NÖ-Wahl: Ein Niederösterreicher wählte drei Mal

  • Wollte "Wahlbeteiligung verbessern"

Ein Niederösterreicher hat bei der Landtagswahl am 30. März gleich drei Mal seine Stimme abgegeben. Er ist sowohl in der Hauptwohnsitz-Gemeinde als auch an zwei Nebenwohnsitzen in der Wählerevidenz und hat dort jeweils eine Wahlberechtigung erhalten. Also hat er seine Stimme drei Mal abgegeben, um die Wahlbeteiligung zu verbessern.

Das erklärte er laut einer Aussendung in "Kronehit". Die Landeswahlbehörde räumte ein, dass so etwas passieren könne. Grüne und FPÖ waren entrüstet und forderten Änderungen.
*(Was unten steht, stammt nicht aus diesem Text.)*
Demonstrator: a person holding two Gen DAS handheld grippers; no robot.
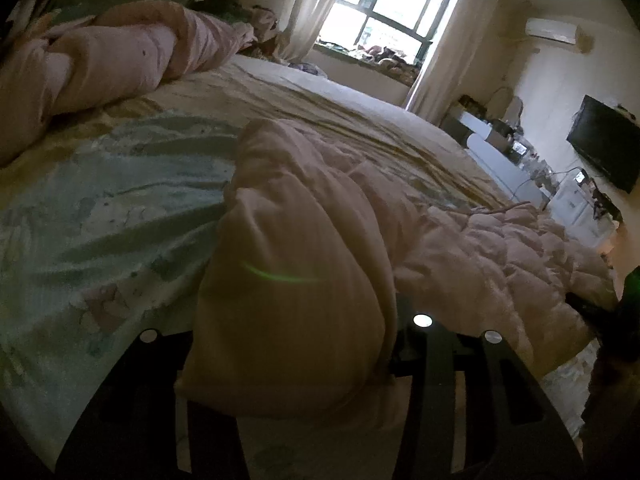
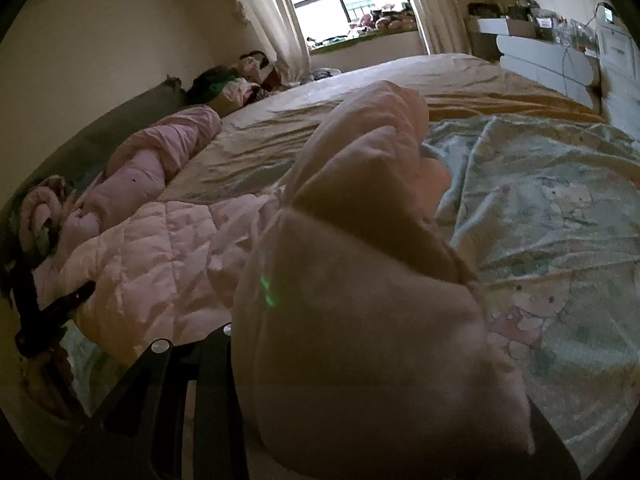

Joachim Weninger von der Wahlbehörde erklärte: "Wer wählen darf und wer nicht ist aber Sache der Gemeinden." Es gebe 573 Gemeinden und deren EDV-System seien zueinander nicht kompatibel.

"Unternehme etwas gegen schlechte Wahlbeteiligung"
Dies nützte der Niederösterreicher aus: Die erste Stimme gab er schon Donnerstag vor der Wahl mittels Wahlkarte an seinem Hauptwohnsitz ab, die beiden Stimmen in den Nebenwohnsitzen am Wahltag selbst im Wahllokal der jeweiligen Ortschaften. Natürlich sei das illegitim, räumte er gegenüber "Kronehit" ein - "aber es gehen ja viele überhaupt nicht wählen - und da unternehme ich eben etwas gegen die schlechte Wahlbeteiligung".

Grüne und FPÖ empört
Die Grüne Spitzenkandidatin Madeleine Petrovic kündigte eine Sanierung bis spätestens 2008 - der nächsten Landtagswahl - an. FPÖ-Spitzenkandidat Franz Marchat wunderte sich, dass "solche Zustände im Zeitalter eines zentralen Melderegisters überhaupt noch möglich sind".